In August of 2019, I hadn’t thought about this date. By January of 2020, I hadn’t thought of this table I am typing on. In my head it was going to be different. As I just said to the Daddy person, we’ve played the hand we were dealt, not the one we wished for, and we are still here.
I am thankful we are people who can adapt and adjust and deal with reality while planning for the things we desire. I can be transparent here and say that more than once in this calendar year I’ve questioned myself. My commitment, my ability to endure, my ability to produce, my ability to dream. What’s been asked of me, is that which I can do, because well I have done it.
I am one of those people who say things happen as they should. He is one of those people who say, things happen as he wishes. We are both right, and both wrong.
In this world, for the time we have remaining, we are prepping to move forward with what the Universe has in store for us, but we will also combine our power to alter the trajectory of that which is not beneficial to us. I am finally settling into that I think.

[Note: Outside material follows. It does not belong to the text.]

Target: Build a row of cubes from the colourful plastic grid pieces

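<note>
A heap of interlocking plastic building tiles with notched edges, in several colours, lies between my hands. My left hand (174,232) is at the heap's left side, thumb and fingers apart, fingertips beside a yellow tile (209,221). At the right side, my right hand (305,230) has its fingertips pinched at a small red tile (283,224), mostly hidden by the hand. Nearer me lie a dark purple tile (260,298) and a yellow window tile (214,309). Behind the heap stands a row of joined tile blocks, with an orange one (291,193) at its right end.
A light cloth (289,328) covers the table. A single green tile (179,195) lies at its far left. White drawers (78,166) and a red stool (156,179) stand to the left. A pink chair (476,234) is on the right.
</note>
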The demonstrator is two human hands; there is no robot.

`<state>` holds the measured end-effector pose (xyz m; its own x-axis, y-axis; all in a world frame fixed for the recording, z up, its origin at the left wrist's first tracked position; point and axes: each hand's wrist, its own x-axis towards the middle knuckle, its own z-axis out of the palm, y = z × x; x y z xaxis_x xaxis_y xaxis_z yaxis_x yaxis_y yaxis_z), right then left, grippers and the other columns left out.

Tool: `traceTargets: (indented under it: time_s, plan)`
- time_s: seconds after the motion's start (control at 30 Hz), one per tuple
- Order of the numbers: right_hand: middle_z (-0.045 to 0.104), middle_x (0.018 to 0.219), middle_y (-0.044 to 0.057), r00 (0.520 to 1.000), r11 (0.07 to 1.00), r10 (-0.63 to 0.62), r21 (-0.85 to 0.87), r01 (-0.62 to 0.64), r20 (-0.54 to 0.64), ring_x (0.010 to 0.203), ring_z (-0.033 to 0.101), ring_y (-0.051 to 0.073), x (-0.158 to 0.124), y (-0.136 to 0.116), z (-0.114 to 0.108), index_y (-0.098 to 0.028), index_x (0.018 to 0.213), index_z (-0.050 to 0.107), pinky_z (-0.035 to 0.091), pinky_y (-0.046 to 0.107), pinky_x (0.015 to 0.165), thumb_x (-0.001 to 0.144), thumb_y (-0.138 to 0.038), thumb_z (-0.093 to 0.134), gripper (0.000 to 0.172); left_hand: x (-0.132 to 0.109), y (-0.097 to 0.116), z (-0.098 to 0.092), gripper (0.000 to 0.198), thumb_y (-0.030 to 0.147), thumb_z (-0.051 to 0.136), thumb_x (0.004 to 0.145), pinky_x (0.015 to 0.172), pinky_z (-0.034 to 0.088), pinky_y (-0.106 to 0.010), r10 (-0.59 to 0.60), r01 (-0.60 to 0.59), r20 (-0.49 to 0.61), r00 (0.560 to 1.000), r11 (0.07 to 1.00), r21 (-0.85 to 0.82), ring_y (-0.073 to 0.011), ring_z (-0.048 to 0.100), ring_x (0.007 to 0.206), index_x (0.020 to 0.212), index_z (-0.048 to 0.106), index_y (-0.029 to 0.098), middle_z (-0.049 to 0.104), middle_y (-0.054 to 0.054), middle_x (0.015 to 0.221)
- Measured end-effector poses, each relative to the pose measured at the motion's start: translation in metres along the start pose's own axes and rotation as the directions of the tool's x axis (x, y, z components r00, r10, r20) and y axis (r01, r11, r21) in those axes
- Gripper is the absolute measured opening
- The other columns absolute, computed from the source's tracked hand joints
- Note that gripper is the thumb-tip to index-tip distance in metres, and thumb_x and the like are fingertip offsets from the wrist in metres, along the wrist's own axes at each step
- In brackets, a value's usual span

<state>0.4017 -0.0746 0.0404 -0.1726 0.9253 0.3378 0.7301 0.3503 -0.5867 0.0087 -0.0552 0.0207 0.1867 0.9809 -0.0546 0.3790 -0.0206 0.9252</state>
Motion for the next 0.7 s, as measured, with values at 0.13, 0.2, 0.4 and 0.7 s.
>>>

My girl crush did a LIVE this week, and she reminded me why she is my girl crush. The grace she was able to extend, while still delivering messages that needed to be heard was why I stan for her. Watching her boy thankful to be in her presence, that hit home too well in a sense. She said they hadn’t seen one another in a year, and my eyes watered. As close as they both were geographically, they too were living through a nightmare not unlike the Daddy and I have experienced. It reminded me of why I am doing the work I am doing, but also the imprint it will leave on the world.
I spent a part of the morning with the adorable one. I also spent part of the morning in front of the altar.
Now I am going to pour more coffee and work on the LinkedIn account.
May 16th will be here before I know it, and there is work that needs to be done.